**What to produce**
Where does the string "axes" appear in the records? Copy every line that contains it.

(Dataset entries)

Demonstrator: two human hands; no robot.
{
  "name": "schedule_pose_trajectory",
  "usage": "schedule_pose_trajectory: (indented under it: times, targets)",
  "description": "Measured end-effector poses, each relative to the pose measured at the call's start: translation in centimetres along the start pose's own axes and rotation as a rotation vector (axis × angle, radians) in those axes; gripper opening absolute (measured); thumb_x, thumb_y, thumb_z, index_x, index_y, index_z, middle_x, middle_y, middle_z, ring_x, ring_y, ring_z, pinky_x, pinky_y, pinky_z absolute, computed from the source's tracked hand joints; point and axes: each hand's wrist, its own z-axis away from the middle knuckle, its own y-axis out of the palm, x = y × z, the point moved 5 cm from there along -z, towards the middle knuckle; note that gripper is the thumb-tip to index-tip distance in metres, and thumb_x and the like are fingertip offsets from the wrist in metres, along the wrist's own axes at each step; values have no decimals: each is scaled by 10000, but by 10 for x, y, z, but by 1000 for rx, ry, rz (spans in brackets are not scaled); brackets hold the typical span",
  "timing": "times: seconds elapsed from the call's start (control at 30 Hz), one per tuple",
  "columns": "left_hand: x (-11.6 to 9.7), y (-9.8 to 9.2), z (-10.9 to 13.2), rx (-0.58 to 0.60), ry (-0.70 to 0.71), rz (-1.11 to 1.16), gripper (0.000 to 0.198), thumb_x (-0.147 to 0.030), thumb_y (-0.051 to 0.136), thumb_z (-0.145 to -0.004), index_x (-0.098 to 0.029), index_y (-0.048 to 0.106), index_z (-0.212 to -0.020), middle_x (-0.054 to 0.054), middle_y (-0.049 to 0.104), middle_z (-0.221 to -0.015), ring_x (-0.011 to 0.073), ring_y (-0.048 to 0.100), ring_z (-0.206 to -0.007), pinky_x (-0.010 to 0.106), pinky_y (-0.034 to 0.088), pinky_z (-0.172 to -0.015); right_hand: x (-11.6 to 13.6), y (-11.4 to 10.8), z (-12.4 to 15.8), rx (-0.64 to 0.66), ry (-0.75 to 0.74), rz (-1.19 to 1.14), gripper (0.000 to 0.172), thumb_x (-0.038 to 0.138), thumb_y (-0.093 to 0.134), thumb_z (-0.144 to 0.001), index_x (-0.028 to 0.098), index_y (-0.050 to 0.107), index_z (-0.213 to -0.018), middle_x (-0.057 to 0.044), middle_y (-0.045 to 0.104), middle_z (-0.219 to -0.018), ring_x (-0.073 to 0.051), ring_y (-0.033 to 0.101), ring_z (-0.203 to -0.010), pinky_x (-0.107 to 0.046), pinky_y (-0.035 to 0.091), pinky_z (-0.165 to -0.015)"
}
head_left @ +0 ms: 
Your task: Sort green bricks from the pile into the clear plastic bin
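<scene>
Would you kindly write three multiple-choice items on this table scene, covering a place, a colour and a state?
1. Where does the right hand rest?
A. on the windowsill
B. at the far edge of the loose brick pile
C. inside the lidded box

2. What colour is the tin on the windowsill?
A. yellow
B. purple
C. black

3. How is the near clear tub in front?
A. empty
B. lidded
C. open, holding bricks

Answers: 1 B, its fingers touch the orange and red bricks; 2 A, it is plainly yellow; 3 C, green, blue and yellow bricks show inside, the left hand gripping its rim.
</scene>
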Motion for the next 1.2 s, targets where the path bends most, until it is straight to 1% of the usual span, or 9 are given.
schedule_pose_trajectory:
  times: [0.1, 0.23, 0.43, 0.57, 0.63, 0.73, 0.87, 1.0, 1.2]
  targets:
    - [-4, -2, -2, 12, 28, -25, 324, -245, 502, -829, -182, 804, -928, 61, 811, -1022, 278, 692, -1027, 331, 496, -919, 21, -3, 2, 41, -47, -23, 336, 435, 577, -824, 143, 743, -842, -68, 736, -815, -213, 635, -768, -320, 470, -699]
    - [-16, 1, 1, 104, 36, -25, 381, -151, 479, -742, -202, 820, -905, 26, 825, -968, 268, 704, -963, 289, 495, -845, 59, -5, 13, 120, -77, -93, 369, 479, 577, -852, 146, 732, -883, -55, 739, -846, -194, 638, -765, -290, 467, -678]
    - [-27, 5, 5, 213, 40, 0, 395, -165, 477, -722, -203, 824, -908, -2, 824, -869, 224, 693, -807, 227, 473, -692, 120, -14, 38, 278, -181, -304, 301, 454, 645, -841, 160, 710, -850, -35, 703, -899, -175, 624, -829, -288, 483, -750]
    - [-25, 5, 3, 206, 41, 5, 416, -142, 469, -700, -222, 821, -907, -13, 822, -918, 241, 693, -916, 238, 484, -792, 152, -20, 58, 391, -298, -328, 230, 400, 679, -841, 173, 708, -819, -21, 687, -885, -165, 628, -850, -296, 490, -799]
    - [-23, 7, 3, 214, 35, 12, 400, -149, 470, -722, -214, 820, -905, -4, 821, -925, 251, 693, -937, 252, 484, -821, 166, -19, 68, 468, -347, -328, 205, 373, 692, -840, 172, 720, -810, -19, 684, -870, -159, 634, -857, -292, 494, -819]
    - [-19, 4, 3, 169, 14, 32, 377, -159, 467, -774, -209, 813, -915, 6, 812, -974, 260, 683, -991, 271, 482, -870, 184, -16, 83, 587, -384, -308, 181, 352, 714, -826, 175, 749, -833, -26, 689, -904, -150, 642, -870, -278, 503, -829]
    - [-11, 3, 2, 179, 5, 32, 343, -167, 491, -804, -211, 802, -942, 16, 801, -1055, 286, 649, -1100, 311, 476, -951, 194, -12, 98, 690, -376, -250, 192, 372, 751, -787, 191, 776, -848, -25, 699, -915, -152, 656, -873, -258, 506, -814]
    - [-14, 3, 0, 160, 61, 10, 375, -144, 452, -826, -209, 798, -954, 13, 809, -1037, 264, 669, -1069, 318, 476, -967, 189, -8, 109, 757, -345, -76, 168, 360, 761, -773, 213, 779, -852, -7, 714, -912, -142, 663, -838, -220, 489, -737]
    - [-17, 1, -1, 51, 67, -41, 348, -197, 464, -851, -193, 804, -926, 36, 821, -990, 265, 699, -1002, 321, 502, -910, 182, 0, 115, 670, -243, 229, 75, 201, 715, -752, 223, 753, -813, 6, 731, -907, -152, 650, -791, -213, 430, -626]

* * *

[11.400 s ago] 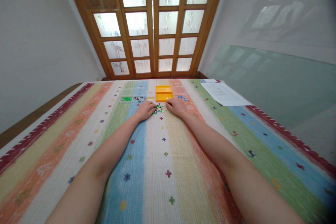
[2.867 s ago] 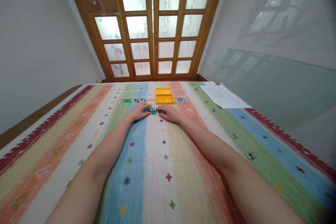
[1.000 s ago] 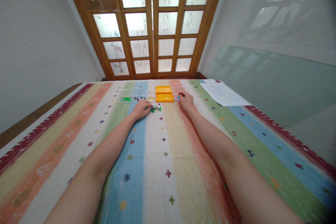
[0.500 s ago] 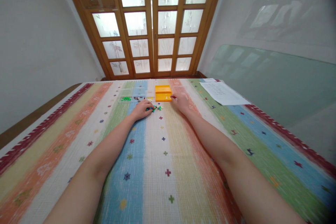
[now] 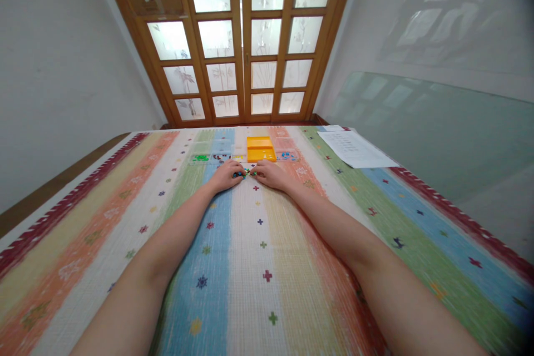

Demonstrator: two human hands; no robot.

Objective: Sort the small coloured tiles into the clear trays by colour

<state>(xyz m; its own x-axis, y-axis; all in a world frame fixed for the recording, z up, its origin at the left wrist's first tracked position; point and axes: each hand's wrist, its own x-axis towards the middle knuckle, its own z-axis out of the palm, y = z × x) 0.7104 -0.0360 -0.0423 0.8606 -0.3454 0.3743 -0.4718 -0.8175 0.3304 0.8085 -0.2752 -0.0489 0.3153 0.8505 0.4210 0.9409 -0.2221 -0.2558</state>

**Task answer**
  "description": "Measured end-effector poses, each relative to the pose measured at the call's start: translation in centimetres along the start pose's own axes and rotation as a rotation vector (axis × angle, radians) in those axes; gripper opening absolute (measured); thumb_x, thumb_y, thumb_z, index_x, index_y, index_z, middle_x, middle_y, middle_z, ring_x, ring_y, ring_z, pinky_x, pinky_y, pinky_z absolute, computed from the source's tracked hand joints; point and axes: each hand's wrist, its own z-axis away from the middle knuckle, its own y-axis out of the palm, x = y × z, the point moved 5 cm from there along -z, towards the middle knuckle; note that gripper is the thumb-tip to index-tip distance in metres, and thumb_x and the like are fingertip offsets from the wrist in metres, along the wrist's own axes at each step; values have no decimals: each is scaled by 10000, but by 10 for x, y, z, but by 1000 for rx, ry, rz (spans in brackets are not scaled); brackets hold the typical span",
<state>(xyz m; its own x-axis, y-axis; all in a world frame fixed for the recording, z up, its origin at the left wrist's first tracked position; point and axes: each hand's wrist, its own x-axis towards the middle knuckle, its own z-axis out of the palm, y = z × x) 0.7104 -0.0360 -0.0423 0.8606 -0.3454 0.3743 -0.4718 -0.8175 0.3304 0.8085 -0.2752 -0.0489 0.3153 0.8505 0.4210 0.9409 -0.2221 -0.2558</state>

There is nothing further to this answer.